# Task prompt
Please read the records below and return each line holding the string "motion".

# Materials provided
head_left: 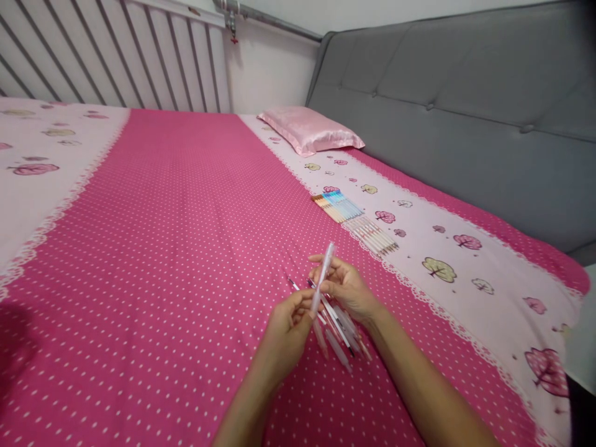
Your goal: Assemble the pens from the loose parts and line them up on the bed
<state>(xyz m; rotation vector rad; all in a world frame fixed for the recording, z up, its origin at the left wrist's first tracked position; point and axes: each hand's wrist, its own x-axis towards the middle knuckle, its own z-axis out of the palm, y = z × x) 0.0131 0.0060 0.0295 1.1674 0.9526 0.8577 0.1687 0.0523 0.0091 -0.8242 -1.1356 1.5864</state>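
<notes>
A pale, whitish-pink pen (325, 268) is held up between my two hands, tilted with its upper end leaning right. My left hand (291, 320) pinches its lower end between thumb and fingers. Higher up, the thumb and fingers of my right hand (347, 287) close around the same pen. Beneath my hands a loose pile of pens (342, 335) lies on the bedspread, white, pink and clear, partly hidden by the fingers. Farther off, pens lie side by side in neat rows: a group with orange and blue ends (338, 205) and a whitish-pink group (371, 234).
The bed has a pink dotted spread (186, 248) with light printed bands. A pink satin pillow (310, 127) rests by the grey padded headboard (447, 118). A white radiator (116, 53) and a pipe with a red-handled valve (233, 28) line the far wall.
</notes>
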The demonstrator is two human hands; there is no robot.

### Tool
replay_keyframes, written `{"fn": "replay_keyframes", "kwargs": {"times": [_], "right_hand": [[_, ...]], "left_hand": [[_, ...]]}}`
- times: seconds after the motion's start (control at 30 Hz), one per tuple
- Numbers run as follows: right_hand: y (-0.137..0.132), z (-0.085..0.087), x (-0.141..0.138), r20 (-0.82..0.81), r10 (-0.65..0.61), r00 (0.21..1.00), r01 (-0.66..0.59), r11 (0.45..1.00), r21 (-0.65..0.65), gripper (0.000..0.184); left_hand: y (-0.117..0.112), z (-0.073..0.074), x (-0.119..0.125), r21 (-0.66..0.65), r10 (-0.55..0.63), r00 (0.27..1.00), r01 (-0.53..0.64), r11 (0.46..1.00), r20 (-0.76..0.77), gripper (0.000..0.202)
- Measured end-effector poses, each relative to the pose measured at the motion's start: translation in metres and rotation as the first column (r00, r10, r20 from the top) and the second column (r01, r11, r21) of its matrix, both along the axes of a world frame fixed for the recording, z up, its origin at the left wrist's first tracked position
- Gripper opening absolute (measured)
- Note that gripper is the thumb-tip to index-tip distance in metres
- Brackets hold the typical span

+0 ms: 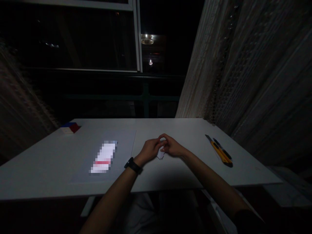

# Exercise response
- times: seconds after the motion's start (control at 30 Hz), one per tuple
- Measured end-effector poses, each relative to the pose measured at the motion's start: translation in metres and rotation as the first column (r00, r10, r20 from the top) and the second column (r01, r11, r21) of its matrix, both along the axes of a world frame fixed for the recording, z up, its origin at the left wrist's first tracked position

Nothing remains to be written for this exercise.